The details for the next DRF seminar are as follows:

Date: Tuesday 10th February, 2-4, Room 10111

Slot 1: Harriet Cameron, University of Sheffield, UK: Dyslexia, Discourse and Higher Education

Under UK law dyslexia is a disability and the label entitles students within higher education to certain supports. However, students with the label I have come across during my work as a specialist tutor conceptualise dyslexia in different ways.  Some say they feel they are just ‘stupid’, some consider dyslexia a medical condition, some feel that dyslexia is a positive, and others feel they are simply different, part of a neuro-diverse population.  My position is that the ways dyslexia is constructed in any particular interaction, or in any wider text, have implications for how students with the label construct their identities (and others’ identities) as academic learners. In turn, I believe certain ways of being and doing are opened up or closed down by the ‘subject positions’ (Davies & Harre, 2001) these constructions offer. Today I will discuss a discourse analysis of two focus group conversations between dyslexic university students and myself.

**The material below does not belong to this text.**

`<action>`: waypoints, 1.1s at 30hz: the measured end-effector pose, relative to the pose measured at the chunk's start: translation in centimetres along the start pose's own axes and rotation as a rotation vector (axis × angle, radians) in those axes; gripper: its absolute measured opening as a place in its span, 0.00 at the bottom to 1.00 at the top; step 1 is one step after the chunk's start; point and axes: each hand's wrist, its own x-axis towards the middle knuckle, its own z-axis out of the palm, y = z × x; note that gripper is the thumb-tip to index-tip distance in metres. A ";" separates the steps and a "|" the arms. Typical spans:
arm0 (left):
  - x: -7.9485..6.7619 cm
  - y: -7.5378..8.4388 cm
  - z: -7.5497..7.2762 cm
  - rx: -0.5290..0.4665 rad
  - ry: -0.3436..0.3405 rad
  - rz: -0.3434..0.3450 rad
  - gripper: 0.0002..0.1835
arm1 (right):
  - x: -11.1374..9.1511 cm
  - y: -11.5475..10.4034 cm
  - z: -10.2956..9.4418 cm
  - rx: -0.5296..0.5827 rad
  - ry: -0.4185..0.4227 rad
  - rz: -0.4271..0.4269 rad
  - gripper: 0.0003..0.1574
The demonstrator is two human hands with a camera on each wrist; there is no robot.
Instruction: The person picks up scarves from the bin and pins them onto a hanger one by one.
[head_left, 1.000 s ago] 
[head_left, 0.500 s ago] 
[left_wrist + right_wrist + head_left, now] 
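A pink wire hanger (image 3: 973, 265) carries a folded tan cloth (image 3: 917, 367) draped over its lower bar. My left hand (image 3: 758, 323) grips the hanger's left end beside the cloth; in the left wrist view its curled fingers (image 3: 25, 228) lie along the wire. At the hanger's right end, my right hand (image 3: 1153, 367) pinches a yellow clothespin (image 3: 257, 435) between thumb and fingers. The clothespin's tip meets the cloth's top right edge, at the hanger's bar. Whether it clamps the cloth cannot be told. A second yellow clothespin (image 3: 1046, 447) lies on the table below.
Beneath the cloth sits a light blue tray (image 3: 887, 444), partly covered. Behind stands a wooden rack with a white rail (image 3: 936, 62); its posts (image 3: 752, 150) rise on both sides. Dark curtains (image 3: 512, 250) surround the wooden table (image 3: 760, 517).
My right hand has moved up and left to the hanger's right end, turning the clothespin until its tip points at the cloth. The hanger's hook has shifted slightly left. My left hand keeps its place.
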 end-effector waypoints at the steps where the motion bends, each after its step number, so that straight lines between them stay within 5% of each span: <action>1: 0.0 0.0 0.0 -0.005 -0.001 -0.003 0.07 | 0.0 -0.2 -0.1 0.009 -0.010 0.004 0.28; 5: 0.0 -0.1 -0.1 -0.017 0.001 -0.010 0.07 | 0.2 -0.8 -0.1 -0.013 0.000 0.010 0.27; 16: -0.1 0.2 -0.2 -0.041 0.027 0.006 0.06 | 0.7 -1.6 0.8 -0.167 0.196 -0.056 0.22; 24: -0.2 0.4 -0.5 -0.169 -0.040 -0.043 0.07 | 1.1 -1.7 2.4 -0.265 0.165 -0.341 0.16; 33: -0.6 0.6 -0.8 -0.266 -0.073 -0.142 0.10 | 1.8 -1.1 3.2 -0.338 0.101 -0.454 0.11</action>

In this session I will talk about the different subject positions participants took up or offered, the wider discourses they drew upon, and the implications of these for ‘being’ and identity within the higher education context.  While this study has been undertaken in the UK, the implications are relevant to our understandings of learning and identity across the western world where individualistic and meritocratic ideologies pervade educational discourse. In helping students, teachers, and other educational practitioners to become more aware of the discursive production of ‘facts’ like dyslexia, the hope is that they will become better able to critically interrogate their own learning identities and have more awareness of the ways they position themselves and others.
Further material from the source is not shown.